▶ The problem
Return exactly the lines of the records below, starting at the line that contains "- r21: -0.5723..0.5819" and ending at the line that contains "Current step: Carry", with both of those lines kept.

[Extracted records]
☆ ☆ ☆ ☆
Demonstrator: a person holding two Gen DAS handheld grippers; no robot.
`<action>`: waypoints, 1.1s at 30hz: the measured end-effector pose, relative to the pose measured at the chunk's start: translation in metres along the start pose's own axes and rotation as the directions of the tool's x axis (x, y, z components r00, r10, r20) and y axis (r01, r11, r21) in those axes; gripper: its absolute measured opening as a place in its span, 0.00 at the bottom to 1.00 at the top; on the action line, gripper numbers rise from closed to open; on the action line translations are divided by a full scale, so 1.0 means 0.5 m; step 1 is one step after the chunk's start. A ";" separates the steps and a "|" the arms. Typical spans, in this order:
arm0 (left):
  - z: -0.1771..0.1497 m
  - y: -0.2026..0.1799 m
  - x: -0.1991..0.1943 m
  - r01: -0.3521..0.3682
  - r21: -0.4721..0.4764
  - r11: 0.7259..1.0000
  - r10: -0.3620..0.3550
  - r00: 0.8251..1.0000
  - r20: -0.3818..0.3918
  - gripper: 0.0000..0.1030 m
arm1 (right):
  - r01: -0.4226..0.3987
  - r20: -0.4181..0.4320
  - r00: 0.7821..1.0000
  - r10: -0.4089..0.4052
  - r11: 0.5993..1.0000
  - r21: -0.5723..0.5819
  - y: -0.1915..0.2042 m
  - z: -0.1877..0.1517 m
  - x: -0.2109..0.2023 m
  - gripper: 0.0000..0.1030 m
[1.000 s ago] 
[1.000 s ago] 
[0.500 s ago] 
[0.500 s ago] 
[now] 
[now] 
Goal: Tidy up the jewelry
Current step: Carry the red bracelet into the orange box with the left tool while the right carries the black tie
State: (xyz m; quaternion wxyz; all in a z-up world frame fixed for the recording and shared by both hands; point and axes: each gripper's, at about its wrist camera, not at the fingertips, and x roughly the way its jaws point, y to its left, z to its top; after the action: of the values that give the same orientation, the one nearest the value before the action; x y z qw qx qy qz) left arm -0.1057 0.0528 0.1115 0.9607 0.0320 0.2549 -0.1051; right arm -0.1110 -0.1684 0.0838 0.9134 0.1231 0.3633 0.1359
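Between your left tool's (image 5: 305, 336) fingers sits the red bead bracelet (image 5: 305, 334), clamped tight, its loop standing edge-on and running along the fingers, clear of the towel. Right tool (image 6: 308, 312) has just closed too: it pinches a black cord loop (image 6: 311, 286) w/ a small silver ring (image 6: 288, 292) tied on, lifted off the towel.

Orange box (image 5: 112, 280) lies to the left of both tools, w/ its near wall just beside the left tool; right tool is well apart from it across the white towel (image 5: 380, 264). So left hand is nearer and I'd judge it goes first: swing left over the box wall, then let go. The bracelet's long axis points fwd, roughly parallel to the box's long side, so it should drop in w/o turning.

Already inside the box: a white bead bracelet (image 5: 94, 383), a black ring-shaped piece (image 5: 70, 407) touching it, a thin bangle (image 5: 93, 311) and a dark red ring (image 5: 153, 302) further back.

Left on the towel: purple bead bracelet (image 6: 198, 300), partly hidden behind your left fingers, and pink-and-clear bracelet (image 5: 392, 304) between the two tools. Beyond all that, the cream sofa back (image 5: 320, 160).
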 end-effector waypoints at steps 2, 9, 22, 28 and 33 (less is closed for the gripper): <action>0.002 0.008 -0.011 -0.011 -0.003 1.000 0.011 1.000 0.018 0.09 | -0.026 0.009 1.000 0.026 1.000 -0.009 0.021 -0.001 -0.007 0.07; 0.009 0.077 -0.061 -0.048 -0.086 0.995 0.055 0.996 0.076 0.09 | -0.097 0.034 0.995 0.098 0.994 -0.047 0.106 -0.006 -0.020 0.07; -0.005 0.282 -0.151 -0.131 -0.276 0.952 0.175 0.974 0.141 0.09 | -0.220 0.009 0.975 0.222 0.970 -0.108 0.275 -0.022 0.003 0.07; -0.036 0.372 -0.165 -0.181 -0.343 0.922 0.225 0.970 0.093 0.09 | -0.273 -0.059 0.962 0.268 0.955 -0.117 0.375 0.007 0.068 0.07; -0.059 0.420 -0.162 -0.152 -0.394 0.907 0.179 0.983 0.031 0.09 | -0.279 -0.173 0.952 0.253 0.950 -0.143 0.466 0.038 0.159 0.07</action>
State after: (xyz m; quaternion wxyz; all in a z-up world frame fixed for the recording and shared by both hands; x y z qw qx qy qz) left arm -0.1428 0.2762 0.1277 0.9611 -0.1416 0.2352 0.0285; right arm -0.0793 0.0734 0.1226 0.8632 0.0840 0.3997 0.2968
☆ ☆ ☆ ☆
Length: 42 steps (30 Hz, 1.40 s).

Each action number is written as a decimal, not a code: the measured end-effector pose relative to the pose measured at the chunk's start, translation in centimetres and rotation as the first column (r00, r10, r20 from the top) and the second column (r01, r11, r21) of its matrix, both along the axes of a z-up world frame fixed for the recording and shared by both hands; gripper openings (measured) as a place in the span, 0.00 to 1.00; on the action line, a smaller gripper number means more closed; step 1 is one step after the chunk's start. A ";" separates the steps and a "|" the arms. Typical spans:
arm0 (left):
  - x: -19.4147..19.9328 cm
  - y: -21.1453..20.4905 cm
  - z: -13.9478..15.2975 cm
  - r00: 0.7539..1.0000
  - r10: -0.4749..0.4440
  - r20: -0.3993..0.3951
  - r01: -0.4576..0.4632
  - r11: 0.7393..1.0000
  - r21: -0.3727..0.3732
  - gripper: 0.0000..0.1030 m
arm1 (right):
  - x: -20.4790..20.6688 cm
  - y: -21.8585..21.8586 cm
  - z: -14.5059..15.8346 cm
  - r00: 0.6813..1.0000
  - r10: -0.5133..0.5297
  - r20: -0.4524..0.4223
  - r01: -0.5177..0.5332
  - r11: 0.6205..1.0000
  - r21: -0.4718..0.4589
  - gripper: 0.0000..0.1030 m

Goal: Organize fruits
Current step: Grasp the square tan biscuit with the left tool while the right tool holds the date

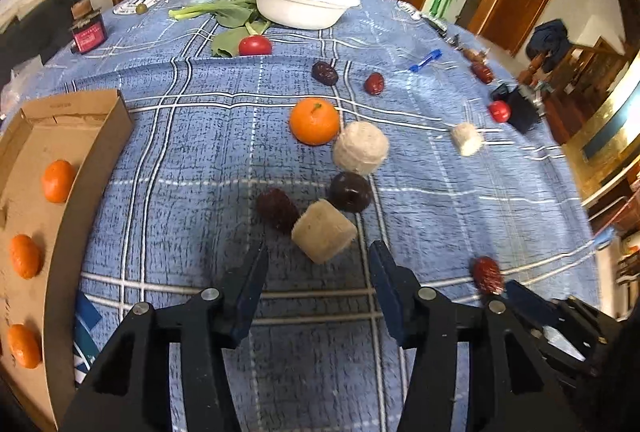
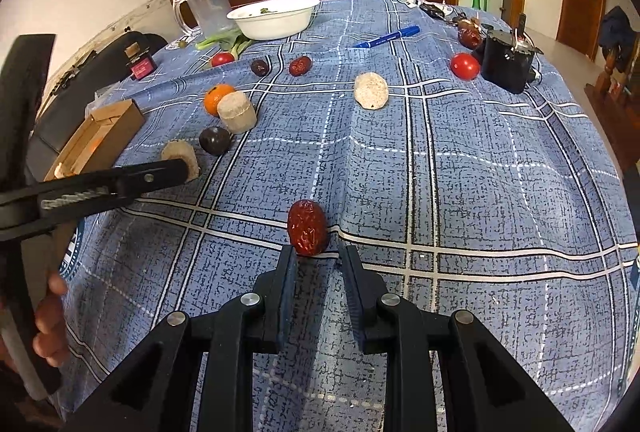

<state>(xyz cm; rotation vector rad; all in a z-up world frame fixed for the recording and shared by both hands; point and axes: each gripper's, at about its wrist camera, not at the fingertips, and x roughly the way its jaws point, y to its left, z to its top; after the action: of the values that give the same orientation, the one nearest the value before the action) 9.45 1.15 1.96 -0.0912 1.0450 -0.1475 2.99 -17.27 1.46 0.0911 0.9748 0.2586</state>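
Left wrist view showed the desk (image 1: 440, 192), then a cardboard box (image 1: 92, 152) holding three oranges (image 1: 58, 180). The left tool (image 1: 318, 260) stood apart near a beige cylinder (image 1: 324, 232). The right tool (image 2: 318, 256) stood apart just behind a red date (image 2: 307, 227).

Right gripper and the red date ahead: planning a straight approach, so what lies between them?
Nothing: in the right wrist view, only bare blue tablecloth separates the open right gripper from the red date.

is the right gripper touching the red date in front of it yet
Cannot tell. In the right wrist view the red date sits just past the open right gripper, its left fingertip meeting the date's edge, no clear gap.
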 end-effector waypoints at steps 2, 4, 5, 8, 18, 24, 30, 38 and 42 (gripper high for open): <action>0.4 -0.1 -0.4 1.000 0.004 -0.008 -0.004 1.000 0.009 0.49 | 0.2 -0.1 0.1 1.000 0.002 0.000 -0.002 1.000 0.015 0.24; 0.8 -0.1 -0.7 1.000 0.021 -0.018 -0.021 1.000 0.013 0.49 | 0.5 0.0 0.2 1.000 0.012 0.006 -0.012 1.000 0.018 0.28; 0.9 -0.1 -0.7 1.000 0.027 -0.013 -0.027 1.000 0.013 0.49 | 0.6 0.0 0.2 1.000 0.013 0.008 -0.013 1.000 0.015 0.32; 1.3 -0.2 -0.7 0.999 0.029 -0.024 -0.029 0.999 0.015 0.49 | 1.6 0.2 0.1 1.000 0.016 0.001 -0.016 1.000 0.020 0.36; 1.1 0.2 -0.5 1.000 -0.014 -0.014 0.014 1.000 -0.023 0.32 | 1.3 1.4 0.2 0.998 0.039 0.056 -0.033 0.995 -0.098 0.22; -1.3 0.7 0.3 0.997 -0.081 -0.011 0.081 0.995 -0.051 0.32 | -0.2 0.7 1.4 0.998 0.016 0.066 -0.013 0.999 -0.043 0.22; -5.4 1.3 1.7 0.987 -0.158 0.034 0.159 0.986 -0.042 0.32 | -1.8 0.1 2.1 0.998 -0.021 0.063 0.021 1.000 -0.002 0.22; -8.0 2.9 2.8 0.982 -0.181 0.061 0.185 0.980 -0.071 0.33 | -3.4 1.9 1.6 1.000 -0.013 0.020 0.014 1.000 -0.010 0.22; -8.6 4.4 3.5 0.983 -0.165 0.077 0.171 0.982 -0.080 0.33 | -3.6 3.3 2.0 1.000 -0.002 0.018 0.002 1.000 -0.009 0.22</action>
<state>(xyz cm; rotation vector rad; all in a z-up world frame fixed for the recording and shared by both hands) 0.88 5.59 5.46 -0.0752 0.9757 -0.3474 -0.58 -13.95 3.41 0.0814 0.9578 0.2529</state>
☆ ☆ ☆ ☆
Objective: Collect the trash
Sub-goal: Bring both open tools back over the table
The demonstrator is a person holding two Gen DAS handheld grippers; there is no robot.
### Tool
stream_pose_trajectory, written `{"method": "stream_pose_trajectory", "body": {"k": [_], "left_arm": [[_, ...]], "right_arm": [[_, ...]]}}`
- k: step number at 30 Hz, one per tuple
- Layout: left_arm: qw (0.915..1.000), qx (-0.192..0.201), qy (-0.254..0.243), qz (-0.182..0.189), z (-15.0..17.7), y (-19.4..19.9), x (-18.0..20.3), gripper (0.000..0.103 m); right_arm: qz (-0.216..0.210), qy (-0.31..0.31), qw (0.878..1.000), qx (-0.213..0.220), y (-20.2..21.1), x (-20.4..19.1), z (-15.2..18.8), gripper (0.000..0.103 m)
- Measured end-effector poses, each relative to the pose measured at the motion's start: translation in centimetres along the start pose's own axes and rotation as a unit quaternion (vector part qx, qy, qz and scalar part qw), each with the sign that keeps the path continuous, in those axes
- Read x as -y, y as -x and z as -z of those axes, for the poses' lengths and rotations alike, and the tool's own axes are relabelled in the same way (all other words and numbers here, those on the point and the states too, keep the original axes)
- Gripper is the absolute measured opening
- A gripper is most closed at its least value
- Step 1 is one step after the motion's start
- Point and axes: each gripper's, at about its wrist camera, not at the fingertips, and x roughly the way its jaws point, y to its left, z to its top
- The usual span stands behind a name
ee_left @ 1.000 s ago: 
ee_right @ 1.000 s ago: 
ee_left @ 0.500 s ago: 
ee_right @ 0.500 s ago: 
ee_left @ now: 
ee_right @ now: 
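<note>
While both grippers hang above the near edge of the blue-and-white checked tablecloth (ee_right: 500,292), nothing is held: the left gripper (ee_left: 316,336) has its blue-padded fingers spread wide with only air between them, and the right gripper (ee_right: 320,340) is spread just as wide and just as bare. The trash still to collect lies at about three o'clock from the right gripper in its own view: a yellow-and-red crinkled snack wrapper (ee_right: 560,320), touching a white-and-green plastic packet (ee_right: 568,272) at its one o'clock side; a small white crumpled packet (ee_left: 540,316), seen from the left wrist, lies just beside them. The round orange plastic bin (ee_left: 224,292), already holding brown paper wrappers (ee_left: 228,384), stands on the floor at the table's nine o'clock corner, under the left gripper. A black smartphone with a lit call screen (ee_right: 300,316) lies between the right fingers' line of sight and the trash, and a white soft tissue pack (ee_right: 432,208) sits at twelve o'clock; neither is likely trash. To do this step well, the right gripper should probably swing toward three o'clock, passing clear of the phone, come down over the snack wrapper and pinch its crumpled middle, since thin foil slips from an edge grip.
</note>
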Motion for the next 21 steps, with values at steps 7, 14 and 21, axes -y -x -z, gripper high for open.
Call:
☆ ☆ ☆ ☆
▶ The answer
  - r21: -0.5723..0.5819
  - y: -0.1915..0.2042 m
  - z: -0.1877..0.1517 m
  - x: -0.2109..0.2023 m
  - gripper: 0.0000..0.1030 m
[1.000 s ago] 
[1.000 s ago] 
[0.500 s ago] 
[0.500 s ago] 
[now] 
[now] 
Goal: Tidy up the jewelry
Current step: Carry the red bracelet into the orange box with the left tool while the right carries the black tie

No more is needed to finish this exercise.